Imposta sul valore aggiunto
Anche nell’isola di Saint Lucia, a partire del primo ottobre 2012, esiste un sistema di tassazione indiretta paragonabile all’Iva che ha sostituito altre imposte indirette e che si applica all’importazione e allo scambio di beni e servizi all’interno del paese. Essa funziona con il sistema della detrazione dell’iva pagata all’acquisto con quella ricevuta alla vendita. Nel caso in cui da tale operazione ne scaturisca un debito per il contribuente questo dovrà versarla mensilmente all’erario, in caso di credito potrà riportarlo al periodo successivo per la compensazione di eventuali debiti. Dopo tre periodi fiscali l’eccesso rimanente può essere richiesto a rimborso. Possono applicare l’Iva unicamente i contribuenti registrati presso l’amministrazione fiscale ossia quelli con ricavi superiori a 400 mila dollari o quanti si registrino volontariamente.
L’aliquota standard è del 12,5% con una riduzione al 10% per i servizi alberghieri e turistici collegati. È prevista inoltre una aliquota allo 0% per le esportazioni e assimilati mentre alcuni beni e servizi sono esenti da imposta (come i servizi educativi, finanziari e sanitari).

Imposte sulle proprietà
Nel caso di trasferimenti della proprietà di immobili si applica un’imposta che varia dal 2,5% al 5% del del valore della proprietà ceduta per il venditore è del 2% per l’acquirente. Nel caso di un acquirente non residente però a questo si aggiunge una licenza di proprietà per stranieri il cui costo varia a seconda del valore dell’immobile.
Il trasferimento di quote di imprese è soggetto ad una tassazione dello 0,5% a meno che almeno il 75% delle immobilizzazione consista in immobili nel qual caso sarà considerata cessione di immobili.
I proprietari terrieri devono pagare un’imposta annuale il cui ammontare viene calcolato secondo scaglioni di ampiezza dei terreni posseduti. Per le abitazioni residenziali l’imposta è pari allo 0,25% del valore di mercato. Tali proprietà sono esentate dall’imposta per gli anni 2017, 2018 e 2019. Per gli immobili ad uso commerciale vi è un’imposta pari allo 0,4% del valore. Gli immobili sono esentati dall’imposta per i primi tre anni dalla loro costruzione.

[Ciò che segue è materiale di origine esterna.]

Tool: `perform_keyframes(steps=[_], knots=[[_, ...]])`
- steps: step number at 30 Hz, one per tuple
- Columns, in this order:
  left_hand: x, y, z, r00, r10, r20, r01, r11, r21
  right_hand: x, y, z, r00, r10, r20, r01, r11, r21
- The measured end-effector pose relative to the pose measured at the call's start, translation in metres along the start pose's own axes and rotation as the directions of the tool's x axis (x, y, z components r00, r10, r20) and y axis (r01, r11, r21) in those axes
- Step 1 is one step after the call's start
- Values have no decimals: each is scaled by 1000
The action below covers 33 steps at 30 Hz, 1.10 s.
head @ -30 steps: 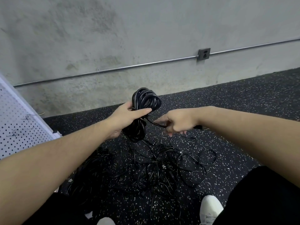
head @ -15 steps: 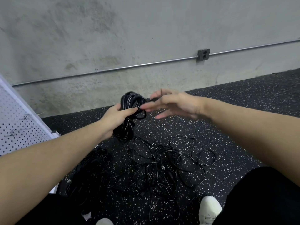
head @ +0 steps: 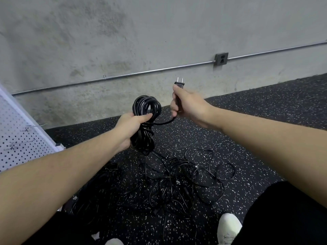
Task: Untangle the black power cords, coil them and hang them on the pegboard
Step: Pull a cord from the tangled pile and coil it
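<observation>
One pegboard (head: 19, 138) stands at the far left, leaning against the wall, with a few wire hooks (head: 28, 129) on its face; this is the destination for each finished bundle. Just right of it, the left hand (head: 131, 126) grips a coil (head: 146, 121) of black cord at its waist, fingers and thumb curled fully round the bunched loops, so that an open loop stands above the fist and the remainder hangs below. A short free tail leaves the coil at the thumb and runs right to the right hand (head: 188, 105), whose fingers are closed round the cord just under the plug (head: 179, 84), with the two prongs pointing up.

The step in hand appears to be securing the tail. Keep the left-hand grip firm so the loops do not slip or spread. Wrap the tail round the waist of the coil with even tension, then pass the plug through the upper loop to lock it. Leave that upper loop open enough to slip over a hook.

Below both hands, the remaining cords (head: 177, 183) lie in a loose tangle on the speckled floor (head: 265, 138), with a darker heap (head: 95, 197) at lower left. Hold the bundle clear of them to avoid snagging.
</observation>
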State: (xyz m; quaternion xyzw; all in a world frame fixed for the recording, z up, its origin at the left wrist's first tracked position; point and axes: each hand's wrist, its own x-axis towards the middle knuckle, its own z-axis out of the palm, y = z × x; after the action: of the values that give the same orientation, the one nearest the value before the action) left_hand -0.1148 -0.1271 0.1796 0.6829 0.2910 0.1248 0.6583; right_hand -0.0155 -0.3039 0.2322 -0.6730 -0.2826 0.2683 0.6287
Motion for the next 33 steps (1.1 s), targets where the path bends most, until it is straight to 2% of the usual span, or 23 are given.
perform_keyframes(steps=[4, 6, 14, 18, 22, 29, 33], knots=[[-7, 5, 15, 999, 23, 39, -23, 1000, -5, -6, -5, 5, 997, -52, -59, 33, 958, -285], [-8, 5, 18, 999, 44, 30, -44, 999, -12, -8, -5, 0, 994, -95, -60, 67, 932, -357], [-13, 0, 19, 991, 21, 135, -23, 1000, 11, -2, 14, -9, 993, 112, 42, -103, 979, -175], [-14, 3, 22, 986, 37, 164, -43, 998, 35, -4, 13, -12, 983, 118, 144, -124, 992, 36], [-15, 8, 23, 982, 56, 179, -64, 997, 39, -1, 14, -12, 991, 90, 94, -107, 975, 195], [-21, 11, 35, 976, 32, 214, -41, 998, 38, -2, 17, -8, 1000, 22, 1, -22, 1000, 11], [-27, 14, 39, 980, 52, 193, -52, 999, -5, 1, 21, -12, 997, -49, -58, 48, 999, -13]])
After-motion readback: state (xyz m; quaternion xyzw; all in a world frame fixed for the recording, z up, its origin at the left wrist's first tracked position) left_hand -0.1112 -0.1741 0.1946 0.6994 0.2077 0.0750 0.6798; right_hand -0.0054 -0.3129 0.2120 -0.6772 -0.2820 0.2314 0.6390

Sono inoltre esentate dall’imposta le abitazioni possedute da soggetti di età superiore ai 60 anni e ivi residenti.

Rapporti internazionali
Saint Lucia ha stipulato un accordo i Paesi del CARICON contro le doppie imposizioni.  Più numerosi sono gli accordi per lo scambio di informazioni in materia fiscale firmati oltre che con il CARICOM anche  con gli Usa e alcuni paesi europei.
Nel dicembre 2017 il paese è stato inserito nella black list dell’Unione Europea a causa del suo regime di tassazione preferenziale (in particolare delle IBS) e della mancata applicazione degli standard minimi BEPS. A seguito della lettera inviata dal governo all’UE in cui si impegnava a rivedere la propria legislazione in ambito BEPS e di scambio di informazioni il paese è stato spostato nella lista grigia (Paesi che si sono impegnati ad una maggiore trasparenza).
 
 
Capitale: Castries

Lingua ufficiale: inglese

Moneta: dollaro dei caraibi orientali 

Forma istituzionale: democrazia parlamentare aderente al Commonwealth. Formalmente il Capo dello Stato è la Regina del Regno Unito

 

La presente Scheda ha scopi esclusivamente informativi, non impegna in alcun modo né la direzione del giornale né l’Agenzia delle Entrate.